The combined 6.8 acre site is set to be redeveloped at some stage over the coming years once it has been snapped up and Dalata — which operates both hotels — is mulling over what involvement, if any, it will have.
“Dalata has invested all the money raised and debt so we’re not in a position to do a deal right now,” said Dalata chief executive Pat McCann.
However, Mr McCann added, that it is the only deal it may be interested in pursuing at the moment, as there is very little visibility as to what is coming to the market in the coming months.
If Dalata does look to do a deal for the site, it would use a combination of equity and debt to finance the move.
Mr McCann added that he would not be disappointed if the group did not complete any further acquisitions in the coming months as it works to incorporate those it has already taken control of over the past year or so.
Since its IPO in March 2014, Dalata has completed the acquisition of eight individual hotels as well as the majority of the Moran Bewleys portfolio in Ireland and the UK.
That portfolio of nine hotels, which does not include the Red Cow Moran hotel on the outskirts of Dublin, formed a major part of what Dalata described at its annual general meeting yesterday as “transformational period”.
Dalata agreed to pay €453m for the prestigious portfolio, in addition to the €106m it forked out for the other eight properties in, among other areas, Dublin, Galway, and Wexford.
“We have now invested all the equity raised at our IPO almost a year ahead of schedule, and we have also invested additional equity of €48.6m [net of costs] and debt of €282m raised in February 2015,” said Mr McCann.
“The Moran Bewley acquisition significantly increased our position in the Dublin market.

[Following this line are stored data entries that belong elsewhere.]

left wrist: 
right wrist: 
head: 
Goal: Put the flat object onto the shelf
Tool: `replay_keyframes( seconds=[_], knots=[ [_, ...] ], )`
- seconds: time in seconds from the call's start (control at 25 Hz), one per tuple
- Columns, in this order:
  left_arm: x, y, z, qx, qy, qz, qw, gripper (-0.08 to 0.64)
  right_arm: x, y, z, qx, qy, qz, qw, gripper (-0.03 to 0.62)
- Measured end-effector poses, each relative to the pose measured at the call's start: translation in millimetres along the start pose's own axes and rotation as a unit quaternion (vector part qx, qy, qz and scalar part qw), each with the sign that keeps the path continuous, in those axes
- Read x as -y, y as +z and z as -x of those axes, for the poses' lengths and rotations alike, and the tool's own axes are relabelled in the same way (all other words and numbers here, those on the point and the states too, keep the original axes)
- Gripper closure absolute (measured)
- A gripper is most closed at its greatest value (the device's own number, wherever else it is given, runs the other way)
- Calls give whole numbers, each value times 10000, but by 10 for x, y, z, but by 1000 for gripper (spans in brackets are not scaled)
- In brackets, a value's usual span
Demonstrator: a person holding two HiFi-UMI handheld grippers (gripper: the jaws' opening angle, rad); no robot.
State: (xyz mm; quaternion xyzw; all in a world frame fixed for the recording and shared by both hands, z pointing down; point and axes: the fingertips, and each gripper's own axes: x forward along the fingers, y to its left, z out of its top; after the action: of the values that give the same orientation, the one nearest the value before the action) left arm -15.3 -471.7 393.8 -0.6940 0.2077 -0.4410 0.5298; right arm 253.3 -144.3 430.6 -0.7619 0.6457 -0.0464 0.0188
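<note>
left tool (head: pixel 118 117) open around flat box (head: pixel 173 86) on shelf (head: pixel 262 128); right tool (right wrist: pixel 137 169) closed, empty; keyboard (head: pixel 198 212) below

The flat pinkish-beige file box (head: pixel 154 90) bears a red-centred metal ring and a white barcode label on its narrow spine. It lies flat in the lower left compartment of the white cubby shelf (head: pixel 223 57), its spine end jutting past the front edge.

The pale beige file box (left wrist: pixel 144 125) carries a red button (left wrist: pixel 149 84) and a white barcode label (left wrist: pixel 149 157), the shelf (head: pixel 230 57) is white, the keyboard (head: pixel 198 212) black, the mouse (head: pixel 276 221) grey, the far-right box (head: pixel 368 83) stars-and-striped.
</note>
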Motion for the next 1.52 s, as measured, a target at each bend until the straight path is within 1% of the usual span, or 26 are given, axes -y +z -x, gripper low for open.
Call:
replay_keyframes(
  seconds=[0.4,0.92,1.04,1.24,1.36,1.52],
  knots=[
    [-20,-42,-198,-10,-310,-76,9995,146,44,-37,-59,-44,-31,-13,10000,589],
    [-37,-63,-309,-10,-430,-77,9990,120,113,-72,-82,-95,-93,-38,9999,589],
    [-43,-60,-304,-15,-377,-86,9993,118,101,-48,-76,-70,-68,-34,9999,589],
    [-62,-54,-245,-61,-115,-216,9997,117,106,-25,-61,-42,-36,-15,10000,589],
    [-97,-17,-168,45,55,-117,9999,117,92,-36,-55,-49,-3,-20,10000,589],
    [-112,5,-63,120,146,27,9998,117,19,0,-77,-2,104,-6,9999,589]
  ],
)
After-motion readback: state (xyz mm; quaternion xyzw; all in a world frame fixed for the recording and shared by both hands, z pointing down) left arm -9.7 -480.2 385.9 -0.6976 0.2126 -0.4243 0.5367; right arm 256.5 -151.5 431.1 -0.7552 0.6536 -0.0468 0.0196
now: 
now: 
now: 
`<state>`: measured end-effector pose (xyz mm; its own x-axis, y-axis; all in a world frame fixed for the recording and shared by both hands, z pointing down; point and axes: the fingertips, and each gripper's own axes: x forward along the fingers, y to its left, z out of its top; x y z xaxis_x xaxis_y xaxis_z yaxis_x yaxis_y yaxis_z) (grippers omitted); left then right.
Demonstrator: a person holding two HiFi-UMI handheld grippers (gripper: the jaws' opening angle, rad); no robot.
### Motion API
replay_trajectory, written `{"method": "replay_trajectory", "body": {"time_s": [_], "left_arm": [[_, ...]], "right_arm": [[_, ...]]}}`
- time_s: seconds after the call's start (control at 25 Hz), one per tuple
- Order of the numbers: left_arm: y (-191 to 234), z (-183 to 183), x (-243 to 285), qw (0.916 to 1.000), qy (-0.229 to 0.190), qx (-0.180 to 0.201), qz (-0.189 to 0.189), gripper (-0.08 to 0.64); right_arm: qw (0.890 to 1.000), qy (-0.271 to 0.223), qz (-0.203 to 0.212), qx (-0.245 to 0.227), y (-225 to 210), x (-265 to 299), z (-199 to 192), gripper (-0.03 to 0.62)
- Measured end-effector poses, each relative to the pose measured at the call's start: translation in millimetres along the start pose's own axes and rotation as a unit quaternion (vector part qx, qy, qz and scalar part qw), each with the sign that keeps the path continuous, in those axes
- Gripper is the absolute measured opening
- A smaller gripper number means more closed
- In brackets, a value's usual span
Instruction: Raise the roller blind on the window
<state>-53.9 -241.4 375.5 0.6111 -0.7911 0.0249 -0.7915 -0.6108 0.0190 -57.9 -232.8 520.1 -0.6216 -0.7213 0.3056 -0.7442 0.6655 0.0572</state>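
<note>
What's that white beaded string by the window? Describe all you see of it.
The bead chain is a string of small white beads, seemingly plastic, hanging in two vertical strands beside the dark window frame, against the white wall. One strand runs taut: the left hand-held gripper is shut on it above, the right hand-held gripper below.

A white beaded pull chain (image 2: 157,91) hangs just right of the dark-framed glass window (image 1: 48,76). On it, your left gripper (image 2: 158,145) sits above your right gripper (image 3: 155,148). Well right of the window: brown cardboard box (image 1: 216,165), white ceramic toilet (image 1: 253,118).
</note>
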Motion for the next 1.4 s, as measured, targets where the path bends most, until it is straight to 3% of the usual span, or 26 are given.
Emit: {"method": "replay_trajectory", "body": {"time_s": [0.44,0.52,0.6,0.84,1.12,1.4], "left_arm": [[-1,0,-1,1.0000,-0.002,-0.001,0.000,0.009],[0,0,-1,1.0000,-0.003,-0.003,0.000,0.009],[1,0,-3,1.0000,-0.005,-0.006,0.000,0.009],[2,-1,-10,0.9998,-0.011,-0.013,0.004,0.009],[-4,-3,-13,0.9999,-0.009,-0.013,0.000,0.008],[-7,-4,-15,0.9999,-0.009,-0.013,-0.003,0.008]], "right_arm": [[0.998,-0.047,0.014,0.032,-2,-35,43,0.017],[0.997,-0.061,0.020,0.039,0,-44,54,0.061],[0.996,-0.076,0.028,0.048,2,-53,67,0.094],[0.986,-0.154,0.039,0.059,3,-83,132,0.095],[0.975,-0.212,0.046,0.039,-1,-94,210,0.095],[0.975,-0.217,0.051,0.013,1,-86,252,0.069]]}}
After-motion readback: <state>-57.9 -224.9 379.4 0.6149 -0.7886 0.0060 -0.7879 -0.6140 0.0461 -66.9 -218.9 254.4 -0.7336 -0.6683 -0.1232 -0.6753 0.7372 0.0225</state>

Over 55% of the rooms in the portfolio are in Dublin. This Moran Bewley portfolio also gives the Group presence in key UK cities such as London, Manchester, and Leeds. We have identified significant opportunities to increase revenues and implement savings through synergies across all the acquired hotels. We are now very actively engaged in integrating them.”
Mr McCann added that trading had been strong in the opening quarter of the year, with the group trading ahead of expectations and the outlook for the remainder of the year remains positive.